The median PFS of real-world patients was longer compared to trial patients, resulting in an HR for PFS below 1.00. Although ECOG PS was statistically significant in the multivariate Cox analyses, the adjusted HR between real-world and trial patients did not change. The etiology for this gap in PFS is believed to be multifactorial, with contributing factors including differences in patient populations, healthcare delivery, and variability in the experience of treating health care providers. Multiple factors which could explain differences in patient populations were measured but did not lead to a difference in HR. Unmeasured factors involving PFS could be smoking status, comorbidities, and frailty. Previous research also showed that use of corticosteroids and the number of organs with metastases are associated with PFS [14]. Healthcare delivery was different in terms of response measurement. According to the original Checkmate-057 trial study protocol, response was evaluated in week 9 after nivolumab initiation and every 6 weeks thereafter [15]. In real-world practice, response was assessed every 8 weeks. This led to visible drops in the Kaplan-Meier for PFS of trial patients, while these are less obvious in the real-world PFS (supplement 1). Furthermore, measuring progressive disease using the Response Evaluation Criteria in Solid Tumors (RECIST)- criteria can be less structured and strict in real-world than in trial patients [16]. In clinical practice, the immune responses assigned using RECIST (iRECIST) criteria are used, which include unconfirmed progression [17]. Consequently, conclusions about progressive disease might be delayed in clinical practice what could result in considering possibilities for subsequent systemic treatment later as well. Hypothetically, real-world patients remain treated with nivolumab while with progressive disease, in turn leading to further clinical deterioration reducing the tolerability of subsequent docetaxel, eventually leading to the inverse of the HR for overall survival.
In contrast to PFS, the non-significant difference in OS between real-world and trial shifted towards a null effect after adjustment for the available characteristics in the data (aHR of 1.07 (95%CI, 0.83-1.38)). This suggests that differences in ECOG PS and presence of brain metastases are linked to the observed shorter OS in real-world practice.
Apart from the beforementioned potential, this study also confirms the results using the standard approach of trial and real-world comparison using software applications. The unadjusted calculated HRs for PFS and OS in the study of Cramer-van der Welle et al are identical to the findings of this study using IPD [10].

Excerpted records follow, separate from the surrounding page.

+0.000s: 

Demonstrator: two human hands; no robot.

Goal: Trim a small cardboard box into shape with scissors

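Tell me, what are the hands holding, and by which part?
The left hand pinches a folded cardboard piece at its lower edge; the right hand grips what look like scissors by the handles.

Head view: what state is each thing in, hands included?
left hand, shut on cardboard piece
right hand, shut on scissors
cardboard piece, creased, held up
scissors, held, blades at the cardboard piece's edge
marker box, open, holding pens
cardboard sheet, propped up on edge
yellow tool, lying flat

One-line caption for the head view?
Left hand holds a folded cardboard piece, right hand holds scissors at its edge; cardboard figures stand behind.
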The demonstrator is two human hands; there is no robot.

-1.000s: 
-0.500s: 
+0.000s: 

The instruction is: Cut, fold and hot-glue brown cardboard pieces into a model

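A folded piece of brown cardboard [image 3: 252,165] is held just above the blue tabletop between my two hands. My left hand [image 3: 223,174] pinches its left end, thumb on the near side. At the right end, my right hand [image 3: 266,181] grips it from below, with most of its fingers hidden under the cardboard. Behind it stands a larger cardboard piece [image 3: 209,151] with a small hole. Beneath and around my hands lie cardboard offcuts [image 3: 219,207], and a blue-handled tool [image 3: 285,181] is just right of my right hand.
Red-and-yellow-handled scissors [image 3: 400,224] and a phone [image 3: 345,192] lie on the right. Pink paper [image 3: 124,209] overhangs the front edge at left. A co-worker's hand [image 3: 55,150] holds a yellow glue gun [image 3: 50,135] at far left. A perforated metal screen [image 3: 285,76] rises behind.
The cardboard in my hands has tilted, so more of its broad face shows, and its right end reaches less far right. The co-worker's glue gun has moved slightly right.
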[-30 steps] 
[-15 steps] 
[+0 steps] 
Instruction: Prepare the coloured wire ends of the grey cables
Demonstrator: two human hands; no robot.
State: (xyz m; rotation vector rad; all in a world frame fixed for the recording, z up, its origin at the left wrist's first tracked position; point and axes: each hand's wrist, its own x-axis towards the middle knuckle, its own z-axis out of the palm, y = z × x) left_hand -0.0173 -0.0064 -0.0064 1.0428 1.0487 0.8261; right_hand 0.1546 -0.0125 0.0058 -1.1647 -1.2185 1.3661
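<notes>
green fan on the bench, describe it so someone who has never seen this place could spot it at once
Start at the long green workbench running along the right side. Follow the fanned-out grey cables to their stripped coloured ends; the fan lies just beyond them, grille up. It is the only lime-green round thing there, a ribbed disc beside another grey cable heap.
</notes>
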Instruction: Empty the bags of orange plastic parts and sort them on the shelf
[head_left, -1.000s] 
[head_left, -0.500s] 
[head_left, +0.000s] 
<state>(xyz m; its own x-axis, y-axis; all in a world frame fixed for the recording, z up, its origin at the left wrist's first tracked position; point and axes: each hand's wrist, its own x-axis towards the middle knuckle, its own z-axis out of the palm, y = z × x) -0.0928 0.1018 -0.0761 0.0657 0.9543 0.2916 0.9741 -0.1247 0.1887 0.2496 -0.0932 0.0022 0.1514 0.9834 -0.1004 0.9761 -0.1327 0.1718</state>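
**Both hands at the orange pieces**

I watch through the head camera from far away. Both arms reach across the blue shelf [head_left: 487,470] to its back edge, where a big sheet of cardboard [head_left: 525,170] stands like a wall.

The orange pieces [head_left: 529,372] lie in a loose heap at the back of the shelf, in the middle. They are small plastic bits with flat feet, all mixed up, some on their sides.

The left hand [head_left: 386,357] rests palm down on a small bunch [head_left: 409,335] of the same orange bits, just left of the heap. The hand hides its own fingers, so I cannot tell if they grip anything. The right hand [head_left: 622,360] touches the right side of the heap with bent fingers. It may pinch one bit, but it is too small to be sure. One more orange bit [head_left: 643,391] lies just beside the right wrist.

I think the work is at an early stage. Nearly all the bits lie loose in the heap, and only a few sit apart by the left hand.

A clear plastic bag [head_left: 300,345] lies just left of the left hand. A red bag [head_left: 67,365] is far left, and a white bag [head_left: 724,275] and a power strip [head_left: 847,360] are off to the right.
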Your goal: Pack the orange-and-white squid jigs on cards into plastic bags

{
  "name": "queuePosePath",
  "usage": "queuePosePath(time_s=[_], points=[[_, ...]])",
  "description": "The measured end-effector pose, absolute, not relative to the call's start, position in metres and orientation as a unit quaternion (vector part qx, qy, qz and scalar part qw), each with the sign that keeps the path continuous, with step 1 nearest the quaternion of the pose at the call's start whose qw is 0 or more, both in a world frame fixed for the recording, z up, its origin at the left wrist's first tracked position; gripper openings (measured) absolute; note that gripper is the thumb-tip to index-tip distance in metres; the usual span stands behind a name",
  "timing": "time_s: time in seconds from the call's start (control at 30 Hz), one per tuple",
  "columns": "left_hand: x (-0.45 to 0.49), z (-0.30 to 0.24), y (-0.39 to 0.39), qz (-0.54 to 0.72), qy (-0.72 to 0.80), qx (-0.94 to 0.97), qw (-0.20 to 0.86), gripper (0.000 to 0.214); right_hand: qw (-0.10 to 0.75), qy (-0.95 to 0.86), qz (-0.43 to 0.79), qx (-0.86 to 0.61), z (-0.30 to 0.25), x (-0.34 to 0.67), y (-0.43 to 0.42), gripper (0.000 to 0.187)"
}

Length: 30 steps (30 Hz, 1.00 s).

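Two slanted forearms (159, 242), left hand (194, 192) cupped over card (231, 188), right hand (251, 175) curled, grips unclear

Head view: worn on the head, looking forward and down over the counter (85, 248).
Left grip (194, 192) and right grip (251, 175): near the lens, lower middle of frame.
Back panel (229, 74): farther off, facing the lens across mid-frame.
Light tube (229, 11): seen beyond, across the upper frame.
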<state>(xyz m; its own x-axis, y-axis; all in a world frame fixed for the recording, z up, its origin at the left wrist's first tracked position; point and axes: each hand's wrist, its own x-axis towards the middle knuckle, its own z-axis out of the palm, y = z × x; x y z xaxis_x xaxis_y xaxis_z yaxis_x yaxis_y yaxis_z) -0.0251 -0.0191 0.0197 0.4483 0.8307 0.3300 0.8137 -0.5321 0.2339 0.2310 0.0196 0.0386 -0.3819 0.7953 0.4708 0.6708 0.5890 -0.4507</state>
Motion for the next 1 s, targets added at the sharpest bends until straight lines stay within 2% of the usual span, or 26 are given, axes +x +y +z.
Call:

A strength of our study we consider the quality of the real-world data. Data were manually extracted from electronic healthcare records and with very few missing data. An exception is the PD-L1 expression status which was often missing in real-world (48.9%) since it is not mandatory to measure this before nivolumab treatment in second line. We therefore could not use this factor in the multivariate analyses. Besides this, we could also not test for smoking status that in the Checkmate-057 study was an effect modifier (less effect in never smokers). On the other hand, we expect most patients to be current or past smokers. Altogether, we argue that most of the characteristics with the high prognostic value were included in the analyses [4]. A possible limitation was that the trial data only included PFS and OS calculated from the date of randomization and not from the start of nivolumab treatment as in real-world practice. However, as stated in the RCT protocol, nivolumab treatment should be initiated within three business days after randomization [15]. This very short period is unlikely to affect the outcomes of this study and will not introduce bias in the comparison with the Cramer et al. paper because that study calculated survival times similarly. Finally, we focused in this study on the relative changes in the HR and not on significancy. In case only aggregated trial data are available, a covariate balancing method analogous to propensity score weighting could be used [18].

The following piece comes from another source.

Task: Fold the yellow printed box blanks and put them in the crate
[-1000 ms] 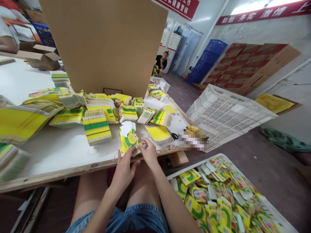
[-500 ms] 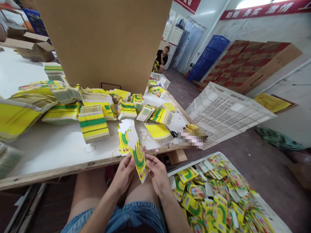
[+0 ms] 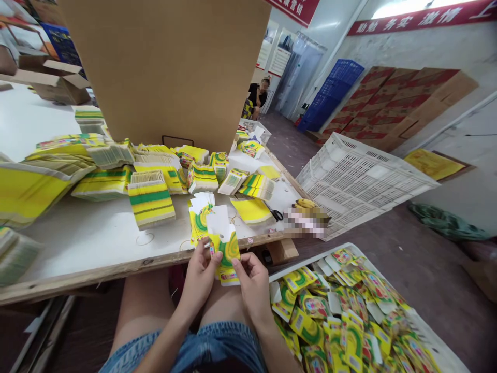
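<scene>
Over my lap, at the table's front edge, I hold a small yellow-and-green printed carton with a white flap pointing away from me. My left hand pinches its left side between thumb and fingers. On the opposite side, my right hand grips the lower right edge, thumb on the printed face. Just behind it lies a small pile of similar cartons with white flaps. A bundled stack of flat cartons stands to the left of that pile.
More stacks line the white table under a big cardboard panel. Scissors and bananas lie at the right. A white tray full of cartons sits low right, near white crates. A person sits farther back.
The carton has turned from a narrow, slanted view to show its broad printed face and white flap. Both hands have shifted their hold around its sides.
</scene>
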### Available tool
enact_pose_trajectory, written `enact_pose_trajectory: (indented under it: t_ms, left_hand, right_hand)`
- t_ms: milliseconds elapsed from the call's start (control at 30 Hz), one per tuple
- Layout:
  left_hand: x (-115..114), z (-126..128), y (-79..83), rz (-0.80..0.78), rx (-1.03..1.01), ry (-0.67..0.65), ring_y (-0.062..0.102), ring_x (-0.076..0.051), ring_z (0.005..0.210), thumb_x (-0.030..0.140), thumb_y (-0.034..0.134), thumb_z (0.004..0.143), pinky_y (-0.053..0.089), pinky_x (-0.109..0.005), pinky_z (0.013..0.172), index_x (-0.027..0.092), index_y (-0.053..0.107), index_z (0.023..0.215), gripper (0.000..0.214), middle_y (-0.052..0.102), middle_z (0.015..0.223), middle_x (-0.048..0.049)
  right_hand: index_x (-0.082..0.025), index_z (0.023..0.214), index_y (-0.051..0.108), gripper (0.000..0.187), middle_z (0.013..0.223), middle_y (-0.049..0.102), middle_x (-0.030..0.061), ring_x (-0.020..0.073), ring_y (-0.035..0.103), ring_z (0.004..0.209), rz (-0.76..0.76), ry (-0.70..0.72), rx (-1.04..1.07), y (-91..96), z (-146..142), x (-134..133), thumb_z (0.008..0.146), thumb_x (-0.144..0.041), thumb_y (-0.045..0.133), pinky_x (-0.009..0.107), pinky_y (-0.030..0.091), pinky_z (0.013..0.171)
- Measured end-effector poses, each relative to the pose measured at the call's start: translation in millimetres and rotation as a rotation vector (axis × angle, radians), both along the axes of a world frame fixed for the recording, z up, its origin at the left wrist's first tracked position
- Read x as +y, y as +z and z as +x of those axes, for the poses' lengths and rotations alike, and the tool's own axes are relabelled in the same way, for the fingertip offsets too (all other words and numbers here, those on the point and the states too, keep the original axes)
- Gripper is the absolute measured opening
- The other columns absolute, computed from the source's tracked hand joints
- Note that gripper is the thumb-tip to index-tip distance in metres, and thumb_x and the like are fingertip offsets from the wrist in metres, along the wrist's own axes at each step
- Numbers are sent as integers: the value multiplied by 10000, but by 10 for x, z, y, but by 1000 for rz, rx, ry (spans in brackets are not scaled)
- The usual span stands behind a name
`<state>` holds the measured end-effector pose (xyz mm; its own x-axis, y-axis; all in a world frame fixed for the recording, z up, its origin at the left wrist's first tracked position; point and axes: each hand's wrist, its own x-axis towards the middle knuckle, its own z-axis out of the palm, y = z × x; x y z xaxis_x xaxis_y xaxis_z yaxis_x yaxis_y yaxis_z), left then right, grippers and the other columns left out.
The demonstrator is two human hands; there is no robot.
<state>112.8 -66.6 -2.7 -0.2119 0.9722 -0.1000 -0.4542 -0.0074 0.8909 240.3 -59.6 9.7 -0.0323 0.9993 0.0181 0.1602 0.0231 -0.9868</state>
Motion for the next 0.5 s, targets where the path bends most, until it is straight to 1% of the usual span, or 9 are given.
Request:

In the present study we assessed the value of IPD with second line nivolumab, while Cramer-van der Welle et al. also reported a significant impaired OS in real-world with first line pembrolizumab. Unfortunately, due to unavailability of trial IPD on pembrolizumab, we could not assess what the added value of adjustment with IPD would be for that regimen. The European Medicines Agency (EMA) started an initiative to publish clinical trial data submitted to EMA as part of marketing authorization applications [19]. At the moment, trial data on COVID-19 medicines do become publicly available [20]. Hopefully, initiatives from the EMA and others like ClinicalStudyDataRequest.com will help to improve the availability of much more clinical trial data, considering the privacy of patients included in the trial, to allow better identification of factors associated with an efficacy-effectiveness gap (if any), in turn facilitating individualized prognoses and treatment planning [21,22,23].